What do you guys prefer?

For whatreason?

Oat cakes or rice cakes would you consider one to be more nutritional ?


----------



## Guest (Apr 17, 2011)

oat cakes taste nicer, but i v rarely eat either


----------



## GolDeNGaTe (Mar 23, 2011)

Would rather saw my leg off with a rusty spoon than eat either.


----------



## Greshie (Jan 15, 2011)

Ditto Oatcakes for the same reason , they taste nicer though I rarely eat them .. (nice with butter and marmite though).

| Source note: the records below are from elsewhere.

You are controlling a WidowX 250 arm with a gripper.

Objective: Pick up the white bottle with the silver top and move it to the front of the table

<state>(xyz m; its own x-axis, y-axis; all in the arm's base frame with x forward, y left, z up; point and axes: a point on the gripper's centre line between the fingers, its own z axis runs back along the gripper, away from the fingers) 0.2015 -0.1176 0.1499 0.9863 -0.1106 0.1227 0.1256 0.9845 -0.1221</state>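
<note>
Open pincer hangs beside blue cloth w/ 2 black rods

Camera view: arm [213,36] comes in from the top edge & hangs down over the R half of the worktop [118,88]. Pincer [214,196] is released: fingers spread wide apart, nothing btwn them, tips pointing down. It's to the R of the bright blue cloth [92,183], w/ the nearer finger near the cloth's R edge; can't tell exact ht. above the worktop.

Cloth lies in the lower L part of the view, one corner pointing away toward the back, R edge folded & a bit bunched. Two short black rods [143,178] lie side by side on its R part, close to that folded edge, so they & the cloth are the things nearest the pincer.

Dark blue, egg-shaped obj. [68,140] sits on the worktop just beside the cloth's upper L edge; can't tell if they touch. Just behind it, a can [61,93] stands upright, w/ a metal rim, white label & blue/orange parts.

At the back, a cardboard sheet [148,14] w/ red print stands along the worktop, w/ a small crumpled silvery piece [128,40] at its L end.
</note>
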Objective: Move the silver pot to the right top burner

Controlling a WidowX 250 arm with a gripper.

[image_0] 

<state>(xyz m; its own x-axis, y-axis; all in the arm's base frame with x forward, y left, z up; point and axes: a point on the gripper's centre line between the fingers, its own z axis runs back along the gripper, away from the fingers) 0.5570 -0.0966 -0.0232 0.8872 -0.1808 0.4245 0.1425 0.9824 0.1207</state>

Rice cakes taste as I would expect expanded polystyrene to taste like....


----------



## hilly (Jan 19, 2008)

oat cakes have more nutritional value but are more calorie dense so if i was going to use either i would use oatcakes in the off season and rice cakes when dieting


----------



## OJay (Mar 7, 2008)

thanks for the replies guys


----------



## Greenspin (Dec 27, 2010)

I really read the title as 'fish or a rice cake'. But to the real question, I like oat cakes. But I also like rice cakes. And ryvitas (or how ever you spell it?) But don't eat them at all really.


----------



## madmuscles (Mar 10, 2011)

Oatcakes are beautiful but expensive if I can remember, are there any cheap tasty ones anyone can recommend or should the words "Cheap" and "tasty" never be used in a sentence together?


----------